Linville Falls is a waterfall located in the Blue Ridge Mountains of North Carolina in the United States.   The falls move in several distinct steps, beginning in a twin set of upper falls, moving down a small gorge, and culminating in a high-volume  drop.

It is named for the Linville River, which goes over the falls.  Linville Falls has the highest volume of any waterfall on the Northern Edge of the Blue Ridge Mountains.

Natural history
Linville Falls marks the beginning of the Linville Gorge, which is formed by the Linville River, which continues on after the falls before finally ending near Lake James.

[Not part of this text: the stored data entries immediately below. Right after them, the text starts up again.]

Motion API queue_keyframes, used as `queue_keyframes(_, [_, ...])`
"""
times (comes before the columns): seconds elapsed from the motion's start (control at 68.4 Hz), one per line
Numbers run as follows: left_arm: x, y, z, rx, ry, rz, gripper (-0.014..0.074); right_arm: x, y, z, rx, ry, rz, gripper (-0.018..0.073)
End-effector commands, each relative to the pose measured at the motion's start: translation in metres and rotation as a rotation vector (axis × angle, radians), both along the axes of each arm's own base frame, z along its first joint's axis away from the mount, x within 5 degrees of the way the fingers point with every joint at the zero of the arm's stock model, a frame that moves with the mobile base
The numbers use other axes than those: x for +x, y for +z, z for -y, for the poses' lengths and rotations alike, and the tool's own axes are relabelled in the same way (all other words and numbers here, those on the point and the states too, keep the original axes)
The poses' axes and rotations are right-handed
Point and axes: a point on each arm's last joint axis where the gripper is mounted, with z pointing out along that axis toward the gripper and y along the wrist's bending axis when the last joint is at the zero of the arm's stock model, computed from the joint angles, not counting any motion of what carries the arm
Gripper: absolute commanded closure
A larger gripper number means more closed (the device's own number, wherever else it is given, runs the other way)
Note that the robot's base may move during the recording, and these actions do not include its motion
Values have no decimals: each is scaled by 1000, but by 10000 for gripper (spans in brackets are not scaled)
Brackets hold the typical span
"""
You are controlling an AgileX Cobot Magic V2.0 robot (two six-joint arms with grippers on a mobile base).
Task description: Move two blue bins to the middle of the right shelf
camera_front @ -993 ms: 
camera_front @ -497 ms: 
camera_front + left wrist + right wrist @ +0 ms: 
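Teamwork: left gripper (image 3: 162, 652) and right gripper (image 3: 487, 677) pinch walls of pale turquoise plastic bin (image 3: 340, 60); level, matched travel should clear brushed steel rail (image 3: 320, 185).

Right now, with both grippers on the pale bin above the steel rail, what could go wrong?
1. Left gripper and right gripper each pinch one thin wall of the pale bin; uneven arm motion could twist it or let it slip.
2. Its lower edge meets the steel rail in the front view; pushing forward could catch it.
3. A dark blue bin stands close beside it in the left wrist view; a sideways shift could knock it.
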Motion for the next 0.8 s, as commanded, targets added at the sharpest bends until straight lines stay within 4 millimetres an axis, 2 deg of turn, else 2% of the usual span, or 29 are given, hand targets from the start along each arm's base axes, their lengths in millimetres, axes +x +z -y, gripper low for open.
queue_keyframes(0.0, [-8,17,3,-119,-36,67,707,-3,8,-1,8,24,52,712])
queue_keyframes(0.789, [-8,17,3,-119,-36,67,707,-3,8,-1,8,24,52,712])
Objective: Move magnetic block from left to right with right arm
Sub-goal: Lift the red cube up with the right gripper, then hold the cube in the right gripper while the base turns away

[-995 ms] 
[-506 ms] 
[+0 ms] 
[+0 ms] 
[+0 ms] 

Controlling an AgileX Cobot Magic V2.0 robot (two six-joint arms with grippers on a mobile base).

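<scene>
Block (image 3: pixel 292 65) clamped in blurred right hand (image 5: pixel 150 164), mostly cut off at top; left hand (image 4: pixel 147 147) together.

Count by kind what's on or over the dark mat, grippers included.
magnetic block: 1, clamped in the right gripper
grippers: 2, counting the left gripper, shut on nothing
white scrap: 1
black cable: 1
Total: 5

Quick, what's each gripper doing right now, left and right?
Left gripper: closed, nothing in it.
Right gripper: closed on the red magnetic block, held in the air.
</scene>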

At one time, the upper section of the main plunge was the same height as the lower section, however, flooding caused the upper section to collapse on top of the lower falls, making the lower falls a considerably longer plunge.

History
The Carnegie Hero Fund Commission recounted an incident. "Charles W. Davis, 23, beekeeper, saved Hallie L. Hartman, 20, from drowning, Linville Falls, North Carolina, August 30, 1928. Miss Hartman fell into the Linville River and was carried 300 feet through swift water and dropped 30 feet over a fall into a pool in which the water was 45 feet deep and very cold. The banks of the pool were high and precipitous. Davis descended high rock ledges with difficulty to a low ledge at the pool, becoming winded. Fully clothed, he swam 40 feet through rough water to Miss Hartman, who was unconscious. Grasping her, he swam 15 feet with great exertion against a strong undercurrent that pulled toward the falls and then swam 65 feet farther to a low point at the bank. As he tried to push Miss Hartman upon the bank, he fell to his knees from fatigue but got to his feet quickly and placed Miss Hartman upon the bank. After prolonged efforts, Miss Hartman was revived."

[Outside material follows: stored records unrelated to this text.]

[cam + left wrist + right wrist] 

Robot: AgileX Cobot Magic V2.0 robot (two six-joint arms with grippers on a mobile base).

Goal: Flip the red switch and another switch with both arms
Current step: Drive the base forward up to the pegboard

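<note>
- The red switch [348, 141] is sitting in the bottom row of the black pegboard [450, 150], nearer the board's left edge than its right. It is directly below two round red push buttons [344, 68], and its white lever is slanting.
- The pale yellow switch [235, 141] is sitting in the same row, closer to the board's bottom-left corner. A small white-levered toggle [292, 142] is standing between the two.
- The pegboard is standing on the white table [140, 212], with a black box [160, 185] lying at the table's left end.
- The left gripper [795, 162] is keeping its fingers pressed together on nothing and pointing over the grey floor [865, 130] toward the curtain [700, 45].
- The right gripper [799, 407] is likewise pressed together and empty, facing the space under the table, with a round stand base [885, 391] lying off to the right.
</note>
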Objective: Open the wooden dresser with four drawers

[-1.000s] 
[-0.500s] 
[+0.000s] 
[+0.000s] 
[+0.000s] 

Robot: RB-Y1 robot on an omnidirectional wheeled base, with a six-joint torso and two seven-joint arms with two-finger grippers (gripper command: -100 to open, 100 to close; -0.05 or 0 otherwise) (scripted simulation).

The falls were donated to the National Park Service in 1952 by John D. Rockefeller, Jr.  He provided about $100,000 for purchase of the land, including a  area surrounding the falls and a part of Linville Gorge, from Giulia Luginbuhl of Des Moines, IA, whose father, F. W. Hossfeld of Morganton, NC, had purchased the property about 1900.

In 2010, professional extreme kayaker Pat Keller, safely dropped down the main 35 ft falls, which he admitted was not only illegal but “is very unsafe for kayakers and hikers alike."

Visiting the falls

The falls is owned by the National Park Service, which operates a visitor center and several miles of non-handicapped accessible trails with 4 overlooks for the falls. The  Upper Falls trail leads to the top of the falls, where visitors can see the small twin upper falls and the water spiraling through a small canyon on its way to the main falls.

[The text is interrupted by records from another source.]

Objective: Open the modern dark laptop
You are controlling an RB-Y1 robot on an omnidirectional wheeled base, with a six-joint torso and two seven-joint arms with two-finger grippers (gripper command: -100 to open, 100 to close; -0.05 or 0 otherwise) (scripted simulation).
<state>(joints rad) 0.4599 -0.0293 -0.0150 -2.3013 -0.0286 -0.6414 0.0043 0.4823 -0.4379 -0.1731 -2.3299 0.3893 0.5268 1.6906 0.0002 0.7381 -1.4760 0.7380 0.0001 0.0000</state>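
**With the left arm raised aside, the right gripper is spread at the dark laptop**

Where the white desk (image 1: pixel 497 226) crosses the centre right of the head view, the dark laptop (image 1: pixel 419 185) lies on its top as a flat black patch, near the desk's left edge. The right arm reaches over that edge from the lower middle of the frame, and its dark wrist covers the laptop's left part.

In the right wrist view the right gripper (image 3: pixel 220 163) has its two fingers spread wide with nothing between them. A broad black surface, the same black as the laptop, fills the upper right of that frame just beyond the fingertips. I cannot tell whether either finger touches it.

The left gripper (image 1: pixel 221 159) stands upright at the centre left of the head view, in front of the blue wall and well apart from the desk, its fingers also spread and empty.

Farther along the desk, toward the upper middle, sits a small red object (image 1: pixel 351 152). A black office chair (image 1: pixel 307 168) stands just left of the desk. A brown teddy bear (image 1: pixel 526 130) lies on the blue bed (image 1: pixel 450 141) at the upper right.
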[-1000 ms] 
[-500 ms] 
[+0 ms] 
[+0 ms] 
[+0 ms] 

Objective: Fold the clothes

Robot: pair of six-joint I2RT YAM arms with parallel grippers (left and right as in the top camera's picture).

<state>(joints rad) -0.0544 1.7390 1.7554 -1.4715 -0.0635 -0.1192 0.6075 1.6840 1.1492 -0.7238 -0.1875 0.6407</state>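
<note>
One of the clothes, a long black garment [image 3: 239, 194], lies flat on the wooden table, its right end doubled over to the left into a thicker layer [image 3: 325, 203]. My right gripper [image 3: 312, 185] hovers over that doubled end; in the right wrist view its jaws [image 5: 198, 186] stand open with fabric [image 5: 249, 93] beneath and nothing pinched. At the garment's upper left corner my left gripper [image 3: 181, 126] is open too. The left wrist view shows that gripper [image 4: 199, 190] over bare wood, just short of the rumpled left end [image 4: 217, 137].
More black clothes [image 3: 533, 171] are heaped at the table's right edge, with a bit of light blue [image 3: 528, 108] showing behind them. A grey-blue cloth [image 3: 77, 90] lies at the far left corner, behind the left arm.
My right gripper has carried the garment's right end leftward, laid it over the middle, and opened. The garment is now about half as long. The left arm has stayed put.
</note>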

The Erwin's View trail leads to 2 overlooks, the Chimney View overlook (0.7 miles) and the Erwin's View overlook (0.8 miles).  The  Plunge Basin Trail leads to the Plunge Basin Overlook, which provides a view of the falls from the other side of the river. Finally, the  Gorge Trail, which branches off from the Plunge Basin trail, leads to an area near the foot of the falls.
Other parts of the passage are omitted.